● **Task instructions**
When you have read the listing, copy all of it without any change.

● **Information supplied**
--- START ---

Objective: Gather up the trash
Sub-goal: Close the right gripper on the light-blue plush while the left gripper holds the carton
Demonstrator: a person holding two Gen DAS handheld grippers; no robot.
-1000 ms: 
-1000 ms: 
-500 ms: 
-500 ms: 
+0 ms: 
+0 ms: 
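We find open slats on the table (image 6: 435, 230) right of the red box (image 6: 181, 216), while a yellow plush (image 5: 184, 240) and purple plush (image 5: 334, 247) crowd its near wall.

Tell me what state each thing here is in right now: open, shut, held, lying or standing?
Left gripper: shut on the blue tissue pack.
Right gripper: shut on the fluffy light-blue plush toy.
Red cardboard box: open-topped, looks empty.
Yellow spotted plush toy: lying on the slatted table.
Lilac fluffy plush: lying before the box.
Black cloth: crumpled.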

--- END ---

● **Solution to the problem**
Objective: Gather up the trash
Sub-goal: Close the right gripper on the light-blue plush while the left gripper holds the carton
Demonstrator: a person holding two Gen DAS handheld grippers; no robot.
-1000 ms: 
-1000 ms: 
-500 ms: 
-500 ms: 
+0 ms: 
+0 ms: 
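We find open slats on the table (image 6: 435, 230) right of the red box (image 6: 181, 216), while a yellow plush (image 5: 184, 240) and purple plush (image 5: 334, 247) crowd its near wall.

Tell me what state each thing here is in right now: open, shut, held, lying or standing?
Left gripper: shut on the blue tissue pack.
Right gripper: shut on the fluffy light-blue plush toy.
Red cardboard box: open-topped, looks empty.
Yellow spotted plush toy: lying on the slatted table.
Lilac fluffy plush: lying before the box.
Black cloth: crumpled.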

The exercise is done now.